>>>

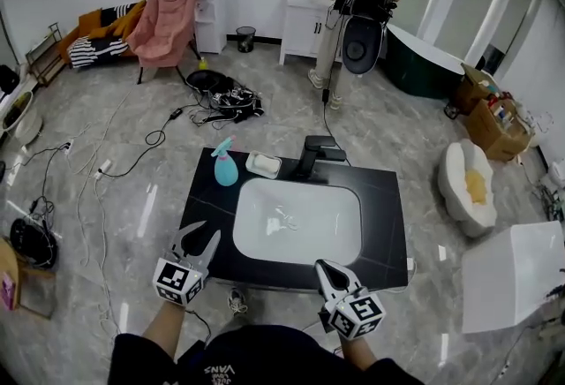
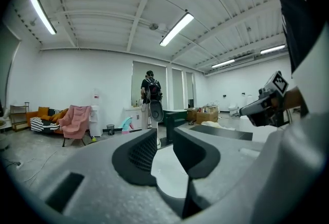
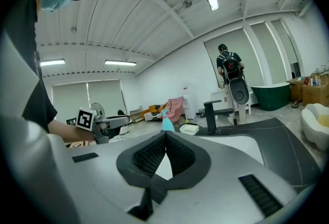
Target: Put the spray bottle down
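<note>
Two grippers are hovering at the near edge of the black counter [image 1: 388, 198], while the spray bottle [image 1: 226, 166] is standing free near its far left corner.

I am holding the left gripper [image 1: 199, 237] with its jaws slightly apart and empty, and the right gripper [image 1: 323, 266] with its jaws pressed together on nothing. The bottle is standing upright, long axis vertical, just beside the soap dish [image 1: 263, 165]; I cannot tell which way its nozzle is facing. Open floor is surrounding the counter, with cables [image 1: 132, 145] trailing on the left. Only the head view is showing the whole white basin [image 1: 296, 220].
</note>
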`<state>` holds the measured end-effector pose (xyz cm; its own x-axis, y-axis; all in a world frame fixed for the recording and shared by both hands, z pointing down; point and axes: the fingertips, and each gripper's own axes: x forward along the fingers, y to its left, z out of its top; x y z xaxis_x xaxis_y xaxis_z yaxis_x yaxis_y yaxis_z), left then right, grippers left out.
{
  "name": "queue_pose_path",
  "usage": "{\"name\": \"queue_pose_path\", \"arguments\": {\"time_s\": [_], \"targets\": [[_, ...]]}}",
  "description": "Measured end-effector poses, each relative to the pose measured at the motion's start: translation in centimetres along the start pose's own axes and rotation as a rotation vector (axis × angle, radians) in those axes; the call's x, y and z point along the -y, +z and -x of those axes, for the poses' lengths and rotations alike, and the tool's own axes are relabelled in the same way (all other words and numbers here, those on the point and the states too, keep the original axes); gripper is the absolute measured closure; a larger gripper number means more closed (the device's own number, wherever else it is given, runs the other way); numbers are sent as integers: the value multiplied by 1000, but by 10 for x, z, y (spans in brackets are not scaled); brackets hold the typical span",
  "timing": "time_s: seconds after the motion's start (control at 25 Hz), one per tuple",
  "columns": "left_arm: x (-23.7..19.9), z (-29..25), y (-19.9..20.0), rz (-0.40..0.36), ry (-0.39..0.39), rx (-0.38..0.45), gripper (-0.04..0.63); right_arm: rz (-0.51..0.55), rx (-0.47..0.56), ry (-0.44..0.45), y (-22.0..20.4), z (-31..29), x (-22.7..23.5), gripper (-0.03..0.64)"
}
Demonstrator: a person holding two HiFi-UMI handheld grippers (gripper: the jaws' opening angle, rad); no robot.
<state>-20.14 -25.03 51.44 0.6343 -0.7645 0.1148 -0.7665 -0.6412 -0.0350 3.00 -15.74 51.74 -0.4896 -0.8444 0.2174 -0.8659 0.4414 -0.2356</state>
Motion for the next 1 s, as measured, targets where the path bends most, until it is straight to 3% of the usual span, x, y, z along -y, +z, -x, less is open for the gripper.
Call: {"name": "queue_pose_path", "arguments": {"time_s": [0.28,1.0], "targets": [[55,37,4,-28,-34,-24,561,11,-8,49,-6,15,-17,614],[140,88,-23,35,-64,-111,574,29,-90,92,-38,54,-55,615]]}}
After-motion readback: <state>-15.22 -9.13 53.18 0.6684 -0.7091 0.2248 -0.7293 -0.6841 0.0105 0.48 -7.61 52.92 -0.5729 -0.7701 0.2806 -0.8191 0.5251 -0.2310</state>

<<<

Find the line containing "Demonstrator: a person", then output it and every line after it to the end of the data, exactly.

*THE COMPLETED TASK*:
Demonstrator: a person holding two HiFi-UMI handheld grippers (gripper: the jaws' opening angle, rad); no robot.
<state>-20.14 -25.03 51.44 0.6343 -0.7645 0.1148 -0.7665 -0.6412 -0.0350 3.00 -15.74 51.74 -0.4896 -0.8444 0.2174 -0.8659 0.4414 -0.2356</state>
Motion for the next 1 s, as measured, targets where the path bends most, until it is straight to 3% of the usual span, x, y, z along -y, +z, -x, less is open for the gripper.
Call: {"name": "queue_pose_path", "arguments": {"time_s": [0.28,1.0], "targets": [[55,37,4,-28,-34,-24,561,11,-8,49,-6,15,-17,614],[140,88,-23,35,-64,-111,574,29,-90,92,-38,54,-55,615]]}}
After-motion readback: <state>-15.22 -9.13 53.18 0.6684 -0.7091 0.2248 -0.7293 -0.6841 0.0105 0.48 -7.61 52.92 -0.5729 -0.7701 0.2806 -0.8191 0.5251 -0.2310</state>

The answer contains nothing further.